Lab deployment—standalone only with no DR or HA services
Basic—production deployment with a single node cluster (no HA) and option for DR
Medium—production deployment with redundancy options for DR and HA (DR only, HA only, or HA plus DR)
Standard—production deployment with redundancy options for DR and HA (DR only, HA only, or HA plus DR)
Enhanced—production deployment always deployed in multi-node cluster for HA, with option for DR

Enhanced is the only deployment type that always includes HA due to the inherently multi-nodal nature of the deployment type. All non-lab deployments have the option of DR, where NSP is deployed in identical redundant clusters in geographically separate data centers. Special deployments that only include the NRC-P Simulation tool are standalone only with no option for DR or HA.

Disaster recovery

A DR NSP deployment consists of identical primary and standby NSP clusters and ancillary components in separate, geographically distributed data centers, or “sites”. One cluster has what is called the primary role, and processes all client requests.

The standby NSP cluster in a DR deployment operates in warm standby mode. If a primary cluster failure is detected, the standby automatically initializes as the primary, and fully assumes the primary role.

Note: In a DR deployment, it is strongly recommended that all primary components are in the same physical facility. An NSP administrator can align the NSP component roles, as required.

NSP Role Manager

In a DR NSP deployment, the Role Manager runs in an NSP cluster and acts as a Kubernetes controller. The Role Manager monitors the Kubernetes objects for changes, and updates the objects as required based on the current primary or standby site role.

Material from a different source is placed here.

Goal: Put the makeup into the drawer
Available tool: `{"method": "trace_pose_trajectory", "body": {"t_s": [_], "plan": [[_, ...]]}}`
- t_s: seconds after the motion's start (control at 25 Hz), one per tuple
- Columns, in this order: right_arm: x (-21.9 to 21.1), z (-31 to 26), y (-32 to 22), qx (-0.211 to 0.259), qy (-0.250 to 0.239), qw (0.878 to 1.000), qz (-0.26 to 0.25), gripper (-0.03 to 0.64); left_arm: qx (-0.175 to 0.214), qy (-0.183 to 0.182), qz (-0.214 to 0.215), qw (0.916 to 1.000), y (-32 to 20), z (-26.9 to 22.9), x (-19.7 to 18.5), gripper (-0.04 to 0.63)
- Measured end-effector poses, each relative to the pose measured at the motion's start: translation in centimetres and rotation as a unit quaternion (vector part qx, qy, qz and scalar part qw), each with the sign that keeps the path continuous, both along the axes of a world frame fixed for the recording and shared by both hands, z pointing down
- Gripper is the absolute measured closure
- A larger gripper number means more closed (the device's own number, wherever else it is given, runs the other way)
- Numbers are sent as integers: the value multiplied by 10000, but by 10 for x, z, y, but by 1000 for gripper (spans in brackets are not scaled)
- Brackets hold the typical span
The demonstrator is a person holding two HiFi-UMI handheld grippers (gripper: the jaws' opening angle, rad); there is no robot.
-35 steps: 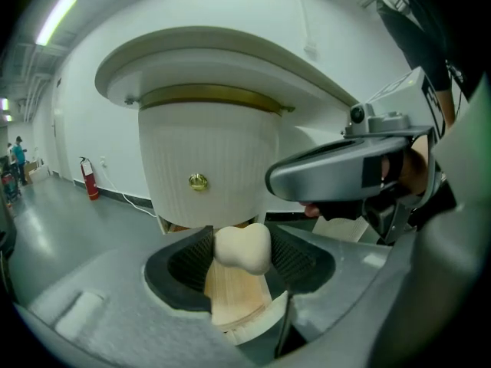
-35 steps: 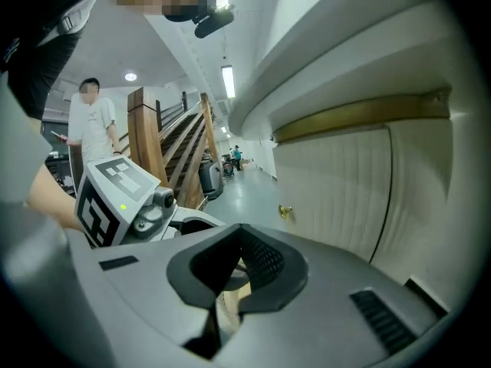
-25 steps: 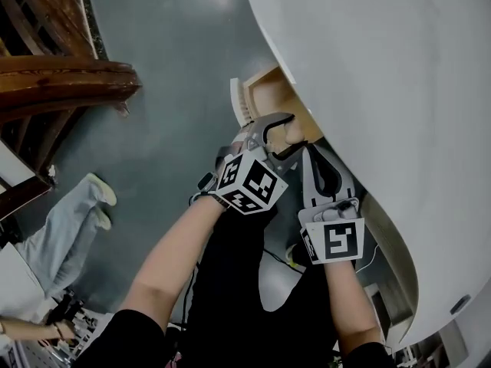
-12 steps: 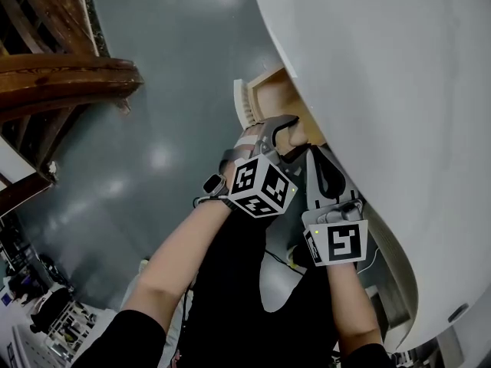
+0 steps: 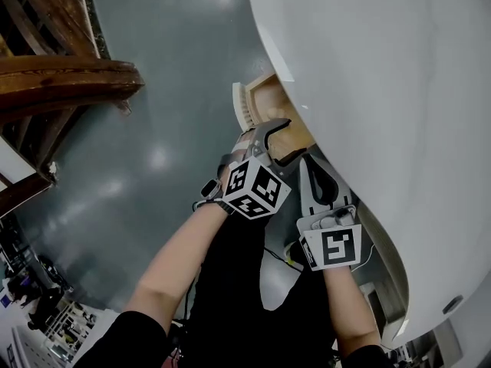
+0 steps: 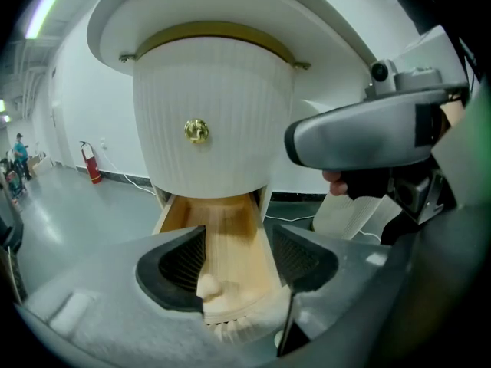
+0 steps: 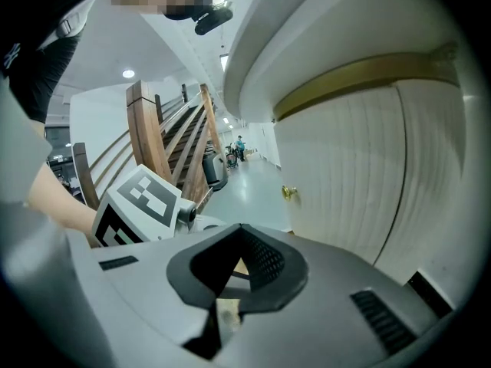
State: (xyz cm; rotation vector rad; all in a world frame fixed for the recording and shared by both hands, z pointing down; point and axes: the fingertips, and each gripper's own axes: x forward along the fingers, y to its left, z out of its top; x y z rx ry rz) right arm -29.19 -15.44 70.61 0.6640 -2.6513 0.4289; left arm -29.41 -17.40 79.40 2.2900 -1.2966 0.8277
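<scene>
Grey left gripper (image 6: 238, 261): its jaws are opening and now stand wide apart over the drawer; the pads press on nothing.
Change: a moment ago, in the head view, we saw a pale thing between these jaws; now it is let go.
Makeup (image 6: 207, 284): a pale lump on the drawer floor at its near end, low between the jaws and just beside the left pad; we cannot tell if they touch.
Drawer (image 6: 230, 221): light wood, pulled out beneath the white ribbed cabinet (image 6: 215, 106).
Meaning: we judge the drop made; the drawer is not yet shut.
Right gripper (image 7: 238, 244): jaws closed together, holding nothing.
</scene>
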Motion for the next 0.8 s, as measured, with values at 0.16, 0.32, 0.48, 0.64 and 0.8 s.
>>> {"method": "trace_pose_trajectory", "body": {"t_s": [0.16,0.32,0.48,0.64,0.8], "plan": [[-4,-28,9,-28,-58,10000,-43,601,-45,253,-197,9995,14,-30,-1,331],[-8,-76,12,61,-149,9998,-147,601,6,508,-420,9978,23,-84,-4,335],[-9,-129,11,111,-207,9996,-150,601,130,718,-744,9946,30,-149,-13,378],[-6,-181,10,179,-293,9993,-146,601,329,912,-1162,9885,29,-218,-23,457],[-1,-236,10,258,-428,9986,-161,601,624,971,-1463,9825,27,-288,-27,529]]}}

The Role Manager has the following operation modes:

standalone—The Role Manager sets the cluster mode to 'active' at initialization time, and does nothing more.
DR—The Role Manager negotiates the local role with the DR peer, determining which cluster will run in 'active' and which in 'standby' mode.

The Role Manager uses the configuration in the dr section of the NSP configuration file to identify the local and peer sites.

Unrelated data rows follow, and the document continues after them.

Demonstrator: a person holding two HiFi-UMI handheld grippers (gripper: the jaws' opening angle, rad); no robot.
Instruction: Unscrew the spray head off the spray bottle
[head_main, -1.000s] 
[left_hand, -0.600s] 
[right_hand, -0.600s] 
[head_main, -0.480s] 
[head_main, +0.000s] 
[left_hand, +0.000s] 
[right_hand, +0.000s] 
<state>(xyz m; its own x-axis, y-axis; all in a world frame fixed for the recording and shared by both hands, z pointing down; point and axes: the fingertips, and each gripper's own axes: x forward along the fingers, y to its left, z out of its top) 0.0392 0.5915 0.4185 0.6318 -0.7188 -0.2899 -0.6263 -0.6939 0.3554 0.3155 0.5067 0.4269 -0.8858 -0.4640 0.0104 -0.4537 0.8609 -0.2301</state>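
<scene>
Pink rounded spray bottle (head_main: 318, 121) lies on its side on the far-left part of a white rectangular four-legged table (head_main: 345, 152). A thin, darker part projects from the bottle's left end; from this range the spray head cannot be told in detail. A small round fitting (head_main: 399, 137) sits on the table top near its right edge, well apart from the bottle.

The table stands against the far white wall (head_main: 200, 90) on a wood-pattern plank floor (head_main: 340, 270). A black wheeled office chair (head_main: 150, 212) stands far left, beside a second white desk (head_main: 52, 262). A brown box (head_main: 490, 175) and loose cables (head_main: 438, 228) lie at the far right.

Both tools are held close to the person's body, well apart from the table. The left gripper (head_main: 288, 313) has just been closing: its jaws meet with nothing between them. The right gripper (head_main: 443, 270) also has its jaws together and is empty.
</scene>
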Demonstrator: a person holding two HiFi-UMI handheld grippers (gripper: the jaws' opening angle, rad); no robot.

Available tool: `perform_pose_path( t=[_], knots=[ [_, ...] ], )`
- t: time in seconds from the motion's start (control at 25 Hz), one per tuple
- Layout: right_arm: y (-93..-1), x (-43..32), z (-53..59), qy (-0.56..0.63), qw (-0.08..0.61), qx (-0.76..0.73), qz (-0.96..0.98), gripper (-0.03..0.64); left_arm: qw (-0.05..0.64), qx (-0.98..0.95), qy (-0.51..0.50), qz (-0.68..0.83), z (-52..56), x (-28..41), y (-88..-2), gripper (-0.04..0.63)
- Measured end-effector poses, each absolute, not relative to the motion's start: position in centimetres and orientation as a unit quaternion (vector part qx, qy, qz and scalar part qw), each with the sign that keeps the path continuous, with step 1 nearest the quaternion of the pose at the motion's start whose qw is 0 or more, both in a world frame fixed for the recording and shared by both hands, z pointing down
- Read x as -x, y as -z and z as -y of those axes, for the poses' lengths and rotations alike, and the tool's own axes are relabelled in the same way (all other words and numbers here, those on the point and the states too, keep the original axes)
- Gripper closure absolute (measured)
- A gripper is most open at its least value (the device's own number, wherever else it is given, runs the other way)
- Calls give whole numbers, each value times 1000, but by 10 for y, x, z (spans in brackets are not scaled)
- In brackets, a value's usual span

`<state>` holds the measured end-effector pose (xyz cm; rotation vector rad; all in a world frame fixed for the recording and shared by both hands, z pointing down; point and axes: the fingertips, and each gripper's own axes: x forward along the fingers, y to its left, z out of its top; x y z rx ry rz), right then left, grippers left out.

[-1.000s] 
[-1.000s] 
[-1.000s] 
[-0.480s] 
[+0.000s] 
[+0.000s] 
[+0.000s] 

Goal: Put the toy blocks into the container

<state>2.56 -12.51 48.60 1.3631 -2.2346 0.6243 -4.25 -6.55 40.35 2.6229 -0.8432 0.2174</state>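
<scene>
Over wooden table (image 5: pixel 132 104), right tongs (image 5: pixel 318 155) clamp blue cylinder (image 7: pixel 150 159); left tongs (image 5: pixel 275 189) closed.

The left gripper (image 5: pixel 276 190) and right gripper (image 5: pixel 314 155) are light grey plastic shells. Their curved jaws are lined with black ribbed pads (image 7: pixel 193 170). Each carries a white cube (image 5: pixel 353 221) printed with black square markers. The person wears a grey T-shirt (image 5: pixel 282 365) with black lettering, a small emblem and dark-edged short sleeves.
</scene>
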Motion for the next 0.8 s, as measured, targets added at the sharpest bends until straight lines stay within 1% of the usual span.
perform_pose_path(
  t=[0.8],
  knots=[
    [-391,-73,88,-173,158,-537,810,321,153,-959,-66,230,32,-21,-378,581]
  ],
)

The NSP monitors the following NSP base services in a DR deployment:

Kafka
Keycloak
NSP Tomcat
nspOS Tomcat
PostgreSQL
Prometheus
ZooKeeper

DR fault conditions

If any base service in a DR deployment is unavailable for more than three minutes, or two instances of a service in an HA+DR deployment are unavailable for more than three minutes:

An activity switch occurs; consequently, the peer NSP cluster assumes the primary role.
An alarm is raised against the service or containing pod to indicate that the service or pod is down.

Note: Such an alarm may not be generated because of a base service disruption, depending on the circumstances.
A major ActivitySwitch alarm is raised against the former active site, which is now the standby site.

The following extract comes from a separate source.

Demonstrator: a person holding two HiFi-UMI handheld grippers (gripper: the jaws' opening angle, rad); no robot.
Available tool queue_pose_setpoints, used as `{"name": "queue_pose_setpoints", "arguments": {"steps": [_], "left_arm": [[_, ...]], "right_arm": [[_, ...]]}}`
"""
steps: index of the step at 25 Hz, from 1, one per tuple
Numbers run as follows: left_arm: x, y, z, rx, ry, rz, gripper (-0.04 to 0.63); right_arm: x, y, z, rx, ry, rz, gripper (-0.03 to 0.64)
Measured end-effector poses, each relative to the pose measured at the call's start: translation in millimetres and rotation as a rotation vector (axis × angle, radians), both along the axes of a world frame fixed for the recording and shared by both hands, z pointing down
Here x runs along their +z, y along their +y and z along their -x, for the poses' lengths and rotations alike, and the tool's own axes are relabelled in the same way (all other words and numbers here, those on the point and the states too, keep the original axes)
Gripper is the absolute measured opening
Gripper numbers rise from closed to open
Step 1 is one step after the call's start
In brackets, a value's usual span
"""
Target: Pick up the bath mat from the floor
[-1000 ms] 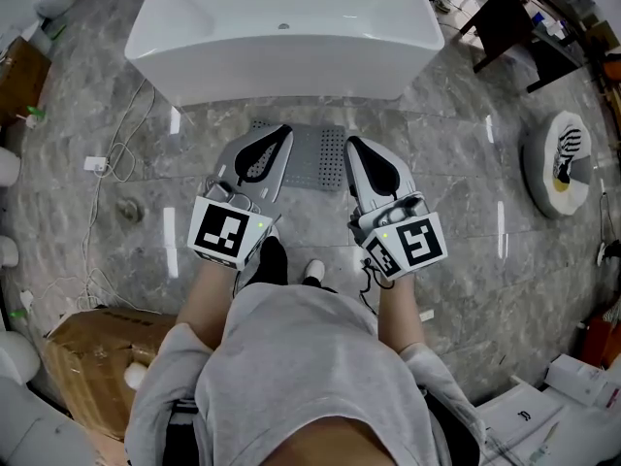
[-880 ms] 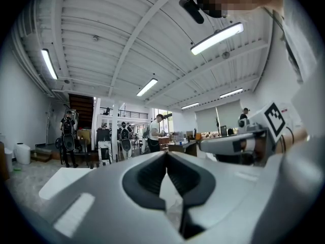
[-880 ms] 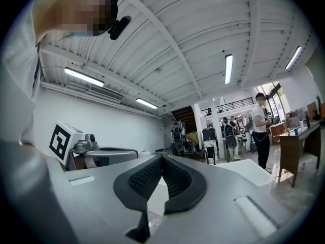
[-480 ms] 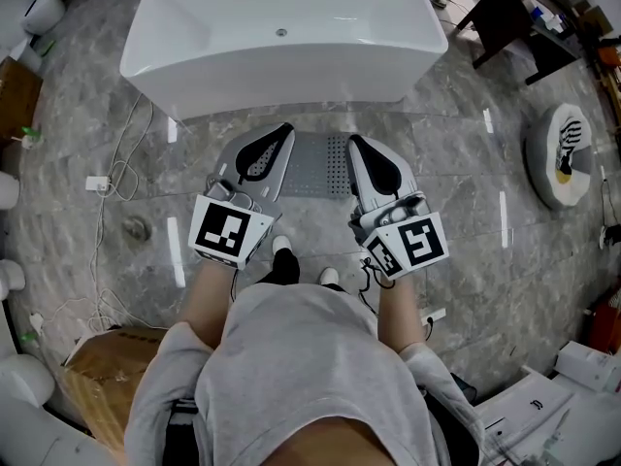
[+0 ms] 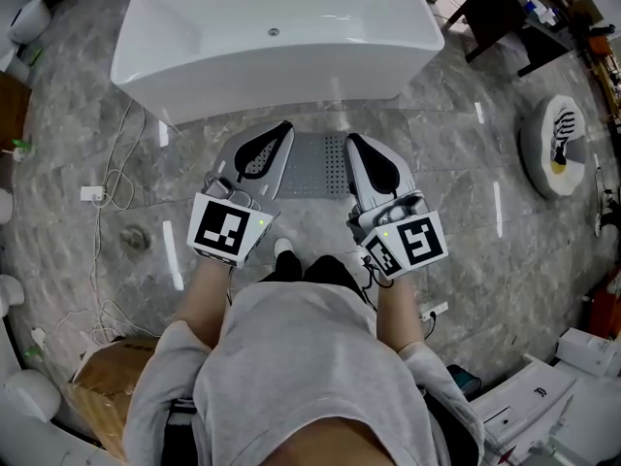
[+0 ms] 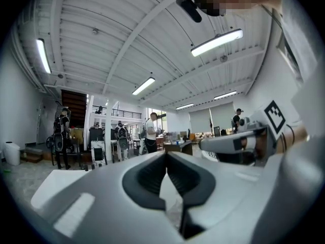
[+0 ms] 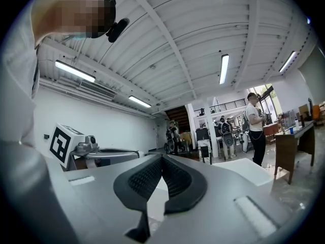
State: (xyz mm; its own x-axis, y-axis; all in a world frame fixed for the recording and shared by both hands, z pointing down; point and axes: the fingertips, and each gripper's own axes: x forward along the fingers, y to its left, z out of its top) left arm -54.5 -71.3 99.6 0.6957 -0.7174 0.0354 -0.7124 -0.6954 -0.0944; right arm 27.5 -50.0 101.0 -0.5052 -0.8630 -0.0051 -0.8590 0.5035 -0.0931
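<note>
While standing by the big white bathtub (image 5: 272, 37), look down at the grey stone floor (image 5: 466, 202) first. Far on the left, mind the thin white cable (image 5: 109, 178) and keep well away from it.

Next, see the left gripper (image 5: 278, 134): held level, up high, fingers squeezed tight together, holding nothing.

Lying flat on the floor just in front of the tub, seen between the two grippers: the square grey rubbery-looking bath mat (image 5: 318, 163) with rows of little holes. Not touched, not lifted yet.

On the right, see the right gripper (image 5: 359, 147): level too, fingers pressed shut, nothing in them.

To do this step well, bend down low and tip both grippers toward the floor. Open both sets of fingers wide before getting close. Aim at the near edge of the mat, one gripper toward each side, so as to lift it evenly. Probably thin and floppy, so slide one finger under the edge. Squeeze firmly, then lift slowly. Watch the feet (image 5: 284, 250) too, near that edge: no stepping on the mat.
</note>
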Motion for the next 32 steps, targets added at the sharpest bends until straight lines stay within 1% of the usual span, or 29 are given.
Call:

The following are the alarms that the NSP raises against the NmsSystem object in response to such a failure:

ActivitySwitch—severity Major
NspApplicationPodDown—severity Critical

Note: If you clear an alarm while the failure condition is still present, the NSP does not raise the alarm again.

The following example describes an alarm condition in a simple DR deployment.

An nspOS service at the primary site fails.
An activity switch occurs; the standby site consequently assumes the primary role.
A major ActivitySwitch alarm is raised against the former primary site, which is now the standby site.

Integrated component redundancy

In a DR NSP deployment, each integrated component of the system must also be redundant. For example, if a DR NSP deployment includes classic management, the NFM-P must also be deployed using redundancy.

The following figure shows a simple NSP DR deployment.

Figure 8-1: NSP DR deployment with integrated NFM-P

High availability

NSP cluster deployment supports high availability of critical services through replica pods in a container environment. Specific pods are deployed with multiple replicas.

The containerized NSP cluster VMs support HA deployment.

Note: In an enhanced/HA deployment, if node4 were to go down due to an ungraceful shutdown (such as a power outage), a switchover would be triggered.

High availability and NSP file service

When an NSP cluster is deployed with HA and the active nsp-file-service pod restarts, or when a switchover to the standby pod occurs, the NSP is not immediately available to service incoming file service requests.

The NSP file service requires several minutes to recover from a pod restart or switchover. Until the primary pod is fully initialized, the NSP rejects incoming file-service requests, which must be retried when the primary pod is available.

In the event of an NSP file-service pod switchover, the NSP raises the following alarm:

fileServicePodSwitchOver